PROBLEM REQUIREMENTS. Your output should consist solely of the lines from the one with "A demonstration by" through the end of the records, reproduced exactly, both ends included.

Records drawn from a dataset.
>>>
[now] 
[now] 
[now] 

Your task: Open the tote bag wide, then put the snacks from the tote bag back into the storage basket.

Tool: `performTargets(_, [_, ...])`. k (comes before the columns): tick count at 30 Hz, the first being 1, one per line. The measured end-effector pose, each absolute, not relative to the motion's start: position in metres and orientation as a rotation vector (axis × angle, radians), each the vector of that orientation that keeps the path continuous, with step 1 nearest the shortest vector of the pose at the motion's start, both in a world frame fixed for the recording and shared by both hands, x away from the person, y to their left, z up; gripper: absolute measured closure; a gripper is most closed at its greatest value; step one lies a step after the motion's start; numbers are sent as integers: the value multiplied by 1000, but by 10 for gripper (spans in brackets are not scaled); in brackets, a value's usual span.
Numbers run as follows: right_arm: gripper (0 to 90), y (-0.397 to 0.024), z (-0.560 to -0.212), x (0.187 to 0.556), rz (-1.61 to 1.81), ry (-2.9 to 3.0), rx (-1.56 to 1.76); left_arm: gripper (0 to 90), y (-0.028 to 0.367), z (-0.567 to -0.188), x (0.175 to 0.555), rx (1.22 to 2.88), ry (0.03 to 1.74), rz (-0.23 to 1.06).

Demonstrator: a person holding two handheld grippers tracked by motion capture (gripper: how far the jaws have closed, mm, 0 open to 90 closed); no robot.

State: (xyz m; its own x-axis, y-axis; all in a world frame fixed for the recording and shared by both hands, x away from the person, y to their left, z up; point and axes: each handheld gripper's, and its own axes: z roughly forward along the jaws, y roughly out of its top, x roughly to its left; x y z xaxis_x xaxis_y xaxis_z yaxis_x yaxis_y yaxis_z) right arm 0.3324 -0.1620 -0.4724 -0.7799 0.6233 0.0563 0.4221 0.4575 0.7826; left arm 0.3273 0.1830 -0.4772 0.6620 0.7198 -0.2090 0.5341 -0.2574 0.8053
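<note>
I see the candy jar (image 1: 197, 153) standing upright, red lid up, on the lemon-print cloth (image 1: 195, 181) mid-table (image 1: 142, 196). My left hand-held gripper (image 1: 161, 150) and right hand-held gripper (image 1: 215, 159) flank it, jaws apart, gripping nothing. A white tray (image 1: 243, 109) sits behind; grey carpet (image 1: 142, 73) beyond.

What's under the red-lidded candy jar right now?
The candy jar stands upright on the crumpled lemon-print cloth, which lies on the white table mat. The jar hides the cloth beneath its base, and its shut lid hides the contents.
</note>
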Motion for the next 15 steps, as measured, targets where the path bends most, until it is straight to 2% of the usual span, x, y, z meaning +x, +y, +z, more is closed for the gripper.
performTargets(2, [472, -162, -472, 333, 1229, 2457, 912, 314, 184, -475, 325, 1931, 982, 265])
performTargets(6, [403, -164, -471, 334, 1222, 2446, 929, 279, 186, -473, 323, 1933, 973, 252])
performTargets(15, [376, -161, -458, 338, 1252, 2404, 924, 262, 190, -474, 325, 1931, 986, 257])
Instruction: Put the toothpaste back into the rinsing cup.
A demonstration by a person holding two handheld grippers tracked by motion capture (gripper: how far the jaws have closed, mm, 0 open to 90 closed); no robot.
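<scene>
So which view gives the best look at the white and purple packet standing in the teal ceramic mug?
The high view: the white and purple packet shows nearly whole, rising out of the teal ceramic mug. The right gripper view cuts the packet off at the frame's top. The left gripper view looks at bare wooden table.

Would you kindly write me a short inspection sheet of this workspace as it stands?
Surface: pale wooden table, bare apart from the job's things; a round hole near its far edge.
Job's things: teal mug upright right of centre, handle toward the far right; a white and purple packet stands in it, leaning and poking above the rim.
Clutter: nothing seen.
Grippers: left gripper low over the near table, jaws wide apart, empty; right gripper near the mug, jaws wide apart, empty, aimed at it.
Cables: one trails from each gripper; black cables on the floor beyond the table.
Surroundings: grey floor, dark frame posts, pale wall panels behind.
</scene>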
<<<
COMPLETED TASK.
A demonstration by a person holding two handheld grippers tracked by motion capture (gripper: how far the jaws have closed, mm, 0 open to 90 closed); no robot.
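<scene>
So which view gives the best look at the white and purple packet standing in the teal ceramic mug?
The high view: the white and purple packet shows nearly whole, rising out of the teal ceramic mug. The right gripper view cuts the packet off at the frame's top. The left gripper view looks at bare wooden table.

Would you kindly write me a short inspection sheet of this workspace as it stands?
Surface: pale wooden table, bare apart from the job's things; a round hole near its far edge.
Job's things: teal mug upright right of centre, handle toward the far right; a white and purple packet stands in it, leaning and poking above the rim.
Clutter: nothing seen.
Grippers: left gripper low over the near table, jaws wide apart, empty; right gripper near the mug, jaws wide apart, empty, aimed at it.
Cables: one trails from each gripper; black cables on the floor beyond the table.
Surroundings: grey floor, dark frame posts, pale wall panels behind.
</scene>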

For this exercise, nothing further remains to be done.